Normally, I hate roller-coasters. Sorry, just not my thing. I loved them as a kid, but somewhere around nineteen, I developed a fear of heights. Too high and I get dizzy and my stomach crawls up in my throat. So purposely going high, then falling? Let’s just say the last person to talk me onto one, got a screaming ear full of cleverly placed four letter words the entire trip. (Luckily it was late at night–only older teens and adults on it.)
Why am I talking about roller-coasters?
Being on submission is kind of like being on one–a long one– only the high parts are actually fun.

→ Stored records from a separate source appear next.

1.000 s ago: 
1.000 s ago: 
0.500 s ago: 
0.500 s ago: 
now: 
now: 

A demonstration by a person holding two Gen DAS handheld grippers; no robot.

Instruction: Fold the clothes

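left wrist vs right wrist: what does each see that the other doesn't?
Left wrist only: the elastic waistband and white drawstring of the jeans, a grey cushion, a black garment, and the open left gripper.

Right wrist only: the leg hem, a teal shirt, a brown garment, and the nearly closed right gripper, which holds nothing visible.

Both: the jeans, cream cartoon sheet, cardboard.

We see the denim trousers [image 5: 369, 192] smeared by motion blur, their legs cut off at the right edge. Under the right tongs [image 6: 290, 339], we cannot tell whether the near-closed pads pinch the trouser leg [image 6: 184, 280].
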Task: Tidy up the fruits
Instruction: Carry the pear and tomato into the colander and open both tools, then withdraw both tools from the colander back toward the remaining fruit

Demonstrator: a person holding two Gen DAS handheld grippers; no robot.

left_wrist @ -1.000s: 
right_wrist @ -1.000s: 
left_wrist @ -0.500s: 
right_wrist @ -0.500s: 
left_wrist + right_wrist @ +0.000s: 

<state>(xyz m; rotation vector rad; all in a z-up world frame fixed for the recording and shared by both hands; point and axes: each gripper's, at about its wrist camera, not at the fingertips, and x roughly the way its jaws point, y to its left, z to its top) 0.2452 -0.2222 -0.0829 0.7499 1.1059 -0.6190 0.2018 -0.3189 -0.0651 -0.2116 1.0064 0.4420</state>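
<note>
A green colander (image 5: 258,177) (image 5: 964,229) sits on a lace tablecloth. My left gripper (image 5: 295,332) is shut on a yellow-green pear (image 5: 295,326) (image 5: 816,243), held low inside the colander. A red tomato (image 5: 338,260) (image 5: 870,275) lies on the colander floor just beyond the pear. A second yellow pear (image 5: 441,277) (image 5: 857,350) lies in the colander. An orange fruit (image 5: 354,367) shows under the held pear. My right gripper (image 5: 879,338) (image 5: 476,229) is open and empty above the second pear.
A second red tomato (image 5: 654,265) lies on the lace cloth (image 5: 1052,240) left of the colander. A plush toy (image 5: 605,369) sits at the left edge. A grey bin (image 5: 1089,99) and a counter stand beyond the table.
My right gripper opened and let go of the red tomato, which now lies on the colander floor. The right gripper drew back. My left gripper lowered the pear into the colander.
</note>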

That fizzy anticipation bubbles, puts a spring in my step and I dream of the possibilities. Yes, I plan to write my butt off and turn this into a true career, but I’m still at the point where that dream centers around walking into a bookstore and seeing my book on the shelves. Holding it in my hand. I’ve done this with magazines I’ve been in in and yeah, that felt pretty cool, but somehow, I know the book will feel different in my hands. Maybe because I’ve worked so hard for it. Carried around this dream more years than I care to admit.
I do have the days where I swoop so low, I can reach out and touch the ground. But I’ve noticed lately a lot of those coincide w/personal, stressful days. The cool thing about this roller-coaster experience is… Even on the days when my mood could be considered nothing more than useless, I’ll have that little positive voice speak up as I crawl into bed.
One that whispers, “Maybe tomorrow.”
“We have more possibilities available in each moment than we realize.”